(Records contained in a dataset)
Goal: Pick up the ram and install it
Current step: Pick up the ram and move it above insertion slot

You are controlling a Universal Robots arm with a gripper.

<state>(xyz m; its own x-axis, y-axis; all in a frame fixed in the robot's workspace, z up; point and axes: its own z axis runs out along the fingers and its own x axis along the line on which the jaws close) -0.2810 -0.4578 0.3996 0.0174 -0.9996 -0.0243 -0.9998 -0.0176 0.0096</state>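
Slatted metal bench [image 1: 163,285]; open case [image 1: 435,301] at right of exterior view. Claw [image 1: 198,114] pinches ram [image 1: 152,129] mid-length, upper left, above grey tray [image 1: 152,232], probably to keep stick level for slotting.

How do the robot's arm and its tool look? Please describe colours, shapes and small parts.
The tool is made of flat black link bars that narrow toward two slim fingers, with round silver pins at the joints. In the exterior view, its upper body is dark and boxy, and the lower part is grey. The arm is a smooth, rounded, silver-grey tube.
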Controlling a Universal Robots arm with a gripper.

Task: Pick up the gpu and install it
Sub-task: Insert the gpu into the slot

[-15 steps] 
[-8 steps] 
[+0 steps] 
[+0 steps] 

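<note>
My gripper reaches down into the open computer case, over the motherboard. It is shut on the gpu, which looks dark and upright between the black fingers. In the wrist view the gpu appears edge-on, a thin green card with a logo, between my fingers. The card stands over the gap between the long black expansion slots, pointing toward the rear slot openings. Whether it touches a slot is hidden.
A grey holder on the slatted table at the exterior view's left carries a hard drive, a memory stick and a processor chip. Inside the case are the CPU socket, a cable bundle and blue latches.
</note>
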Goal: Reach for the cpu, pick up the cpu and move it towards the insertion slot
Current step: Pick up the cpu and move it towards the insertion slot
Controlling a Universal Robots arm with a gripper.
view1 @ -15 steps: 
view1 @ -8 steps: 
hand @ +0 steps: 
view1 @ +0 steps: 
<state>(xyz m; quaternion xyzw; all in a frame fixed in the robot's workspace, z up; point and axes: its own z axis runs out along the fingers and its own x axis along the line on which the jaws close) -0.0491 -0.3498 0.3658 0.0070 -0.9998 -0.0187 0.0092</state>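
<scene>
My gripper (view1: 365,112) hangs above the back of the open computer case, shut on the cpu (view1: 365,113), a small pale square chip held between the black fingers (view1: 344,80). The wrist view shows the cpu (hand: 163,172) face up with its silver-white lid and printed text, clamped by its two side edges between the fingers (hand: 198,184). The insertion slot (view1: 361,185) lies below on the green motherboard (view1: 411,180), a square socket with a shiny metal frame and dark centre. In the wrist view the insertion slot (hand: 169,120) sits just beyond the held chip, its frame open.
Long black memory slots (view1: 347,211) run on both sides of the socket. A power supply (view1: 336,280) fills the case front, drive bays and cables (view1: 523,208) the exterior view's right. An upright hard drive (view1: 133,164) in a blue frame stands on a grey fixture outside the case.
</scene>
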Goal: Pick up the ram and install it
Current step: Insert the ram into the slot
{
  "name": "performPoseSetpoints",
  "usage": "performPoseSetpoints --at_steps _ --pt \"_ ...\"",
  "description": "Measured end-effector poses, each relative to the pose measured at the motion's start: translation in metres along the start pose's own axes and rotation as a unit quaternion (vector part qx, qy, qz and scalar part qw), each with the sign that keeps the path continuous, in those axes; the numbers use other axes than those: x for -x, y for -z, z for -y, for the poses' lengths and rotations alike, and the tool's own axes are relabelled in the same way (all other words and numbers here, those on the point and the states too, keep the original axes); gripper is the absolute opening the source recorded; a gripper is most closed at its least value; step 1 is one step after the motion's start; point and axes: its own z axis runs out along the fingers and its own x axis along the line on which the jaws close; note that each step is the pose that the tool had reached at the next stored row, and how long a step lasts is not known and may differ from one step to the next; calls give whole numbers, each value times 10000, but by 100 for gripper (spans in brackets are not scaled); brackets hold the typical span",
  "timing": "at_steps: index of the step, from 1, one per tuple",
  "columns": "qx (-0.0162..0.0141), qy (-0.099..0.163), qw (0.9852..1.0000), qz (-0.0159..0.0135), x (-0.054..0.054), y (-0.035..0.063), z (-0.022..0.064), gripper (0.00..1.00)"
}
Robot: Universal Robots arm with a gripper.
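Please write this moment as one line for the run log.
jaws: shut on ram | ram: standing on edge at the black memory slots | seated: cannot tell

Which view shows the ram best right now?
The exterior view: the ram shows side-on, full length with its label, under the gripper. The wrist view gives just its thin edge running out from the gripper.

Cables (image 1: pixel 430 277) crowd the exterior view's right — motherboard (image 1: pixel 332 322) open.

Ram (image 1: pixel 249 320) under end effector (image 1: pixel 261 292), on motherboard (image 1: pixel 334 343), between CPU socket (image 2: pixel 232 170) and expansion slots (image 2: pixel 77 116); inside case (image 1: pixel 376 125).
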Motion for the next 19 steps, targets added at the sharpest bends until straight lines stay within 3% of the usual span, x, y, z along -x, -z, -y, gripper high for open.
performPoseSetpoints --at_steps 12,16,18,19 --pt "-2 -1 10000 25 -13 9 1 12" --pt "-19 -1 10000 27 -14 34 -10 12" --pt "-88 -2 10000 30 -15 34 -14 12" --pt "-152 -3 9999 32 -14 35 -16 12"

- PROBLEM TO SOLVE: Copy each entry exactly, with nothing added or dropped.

- WRITTEN SOLUTION:
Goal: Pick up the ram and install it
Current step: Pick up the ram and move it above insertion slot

You are controlling a Universal Robots arm with a gripper.

<state>(xyz m; its own x-axis, y-axis; all in a frame fixed in the robot's workspace, z up; point and axes: its own z axis runs out along the fingers and its own x axis along the line on which the jaws close) -0.2810 -0.4578 0.3996 0.0174 -0.9996 -0.0243 -0.9998 -0.0176 0.0096</state>
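Slatted metal bench [image 1: 163,285]; open case [image 1: 435,301] at right of exterior view. Claw [image 1: 198,114] pinches ram [image 1: 152,129] mid-length, upper left, above grey tray [image 1: 152,232], probably to keep stick level for slotting.

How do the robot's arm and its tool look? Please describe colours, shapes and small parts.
The tool is made of flat black link bars that narrow toward two slim fingers, with round silver pins at the joints. In the exterior view, its upper body is dark and boxy, and the lower part is grey. The arm is a smooth, rounded, silver-grey tube.
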Controlling a Universal Robots arm with a gripper.

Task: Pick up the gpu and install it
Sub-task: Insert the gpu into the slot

[-15 steps] 
[-8 steps] 
[+0 steps] 
[+0 steps] 

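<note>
My gripper reaches down into the open computer case, over the motherboard. It is shut on the gpu, which looks dark and upright between the black fingers. In the wrist view the gpu appears edge-on, a thin green card with a logo, between my fingers. The card stands over the gap between the long black expansion slots, pointing toward the rear slot openings. Whether it touches a slot is hidden.
A grey holder on the slatted table at the exterior view's left carries a hard drive, a memory stick and a processor chip. Inside the case are the CPU socket, a cable bundle and blue latches.
</note>
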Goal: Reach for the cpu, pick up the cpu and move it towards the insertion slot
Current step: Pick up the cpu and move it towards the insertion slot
Controlling a Universal Robots arm with a gripper.
view1 @ -15 steps: 
view1 @ -8 steps: 
hand @ +0 steps: 
view1 @ +0 steps: 
<state>(xyz m; quaternion xyzw; all in a frame fixed in the robot's workspace, z up; point and axes: its own z axis runs out along the fingers and its own x axis along the line on which the jaws close) -0.0491 -0.3498 0.3658 0.0070 -0.9998 -0.0187 0.0092</state>
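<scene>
My gripper (view1: 365,112) hangs above the back of the open computer case, shut on the cpu (view1: 365,113), a small pale square chip held between the black fingers (view1: 344,80). The wrist view shows the cpu (hand: 163,172) face up with its silver-white lid and printed text, clamped by its two side edges between the fingers (hand: 198,184). The insertion slot (view1: 361,185) lies below on the green motherboard (view1: 411,180), a square socket with a shiny metal frame and dark centre. In the wrist view the insertion slot (hand: 169,120) sits just beyond the held chip, its frame open.
Long black memory slots (view1: 347,211) run on both sides of the socket. A power supply (view1: 336,280) fills the case front, drive bays and cables (view1: 523,208) the exterior view's right. An upright hard drive (view1: 133,164) in a blue frame stands on a grey fixture outside the case.
</scene>
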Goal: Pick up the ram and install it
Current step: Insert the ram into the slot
{
  "name": "performPoseSetpoints",
  "usage": "performPoseSetpoints --at_steps _ --pt \"_ ...\"",
  "description": "Measured end-effector poses, each relative to the pose measured at the motion's start: translation in metres along the start pose's own axes and rotation as a unit quaternion (vector part qx, qy, qz and scalar part qw), each with the sign that keeps the path continuous, in those axes; the numbers use other axes than those: x for -x, y for -z, z for -y, for the poses' lengths and rotations alike, and the tool's own axes are relabelled in the same way (all other words and numbers here, those on the point and the states too, keep the original axes); gripper is the absolute opening the source recorded; a gripper is most closed at its least value; step 1 is one step after the motion's start; point and axes: its own z axis runs out along the fingers and its own x axis along the line on which the jaws close; note that each step is the pose that the tool had reached at the next stored row, and how long a step lasts is not known and may differ from one step to the next; calls give whole numbers, each value times 10000, but by 100 for gripper (spans in brackets are not scaled); brackets hold the typical span",
  "timing": "at_steps: index of the step, from 1, one per tuple",
  "columns": "qx (-0.0162..0.0141), qy (-0.099..0.163), qw (0.9852..1.0000), qz (-0.0159..0.0135), x (-0.054..0.054), y (-0.035..0.063), z (-0.022..0.064), gripper (0.00..1.00)"
}
Robot: Universal Robots arm with a gripper.
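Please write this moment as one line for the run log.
jaws: shut on ram | ram: standing on edge at the black memory slots | seated: cannot tell

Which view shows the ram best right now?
The exterior view: the ram shows side-on, full length with its label, under the gripper. The wrist view gives just its thin edge running out from the gripper.

Cables (image 1: pixel 430 277) crowd the exterior view's right — motherboard (image 1: pixel 332 322) open.

Ram (image 1: pixel 249 320) under end effector (image 1: pixel 261 292), on motherboard (image 1: pixel 334 343), between CPU socket (image 2: pixel 232 170) and expansion slots (image 2: pixel 77 116); inside case (image 1: pixel 376 125).
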Motion for the next 19 steps, targets added at the sharpest bends until straight lines stay within 3% of the usual span, x, y, z along -x, -z, -y, gripper high for open.
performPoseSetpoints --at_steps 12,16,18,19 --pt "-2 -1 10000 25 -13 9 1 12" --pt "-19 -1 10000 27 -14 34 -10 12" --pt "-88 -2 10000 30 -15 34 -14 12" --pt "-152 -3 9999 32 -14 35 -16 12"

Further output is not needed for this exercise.